- _Task goal_
Your job is to set down the listing again exactly as it stands.
—————
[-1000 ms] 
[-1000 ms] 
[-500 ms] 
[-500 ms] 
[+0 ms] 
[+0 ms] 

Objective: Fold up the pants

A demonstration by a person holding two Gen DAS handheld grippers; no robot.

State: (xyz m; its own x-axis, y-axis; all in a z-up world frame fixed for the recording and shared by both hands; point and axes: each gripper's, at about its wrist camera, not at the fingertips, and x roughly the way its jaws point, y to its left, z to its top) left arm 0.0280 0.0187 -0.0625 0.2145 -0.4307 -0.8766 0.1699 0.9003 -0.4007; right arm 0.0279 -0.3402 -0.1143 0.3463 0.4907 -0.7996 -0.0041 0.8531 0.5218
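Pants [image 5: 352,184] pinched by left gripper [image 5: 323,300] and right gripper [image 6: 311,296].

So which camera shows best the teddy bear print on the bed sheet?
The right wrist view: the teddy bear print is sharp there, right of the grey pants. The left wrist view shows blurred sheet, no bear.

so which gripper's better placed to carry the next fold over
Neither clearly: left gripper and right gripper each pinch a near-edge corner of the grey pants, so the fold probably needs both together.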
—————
- _Reply_
[-1000 ms] 
[-1000 ms] 
[-500 ms] 
[-500 ms] 
[+0 ms] 
[+0 ms] 

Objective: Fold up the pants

A demonstration by a person holding two Gen DAS handheld grippers; no robot.

State: (xyz m; its own x-axis, y-axis; all in a z-up world frame fixed for the recording and shared by both hands; point and axes: each gripper's, at about its wrist camera, not at the fingertips, and x roughly the way its jaws point, y to its left, z to its top) left arm 0.0280 0.0187 -0.0625 0.2145 -0.4307 -0.8766 0.1699 0.9003 -0.4007; right arm 0.0279 -0.3402 -0.1143 0.3463 0.4907 -0.7996 -0.0041 0.8531 0.5218
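Pants [image 5: 352,184] pinched by left gripper [image 5: 323,300] and right gripper [image 6: 311,296].

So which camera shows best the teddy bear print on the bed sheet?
The right wrist view: the teddy bear print is sharp there, right of the grey pants. The left wrist view shows blurred sheet, no bear.

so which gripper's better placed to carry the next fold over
Neither clearly: left gripper and right gripper each pinch a near-edge corner of the grey pants, so the fold probably needs both together.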

This answer is finished.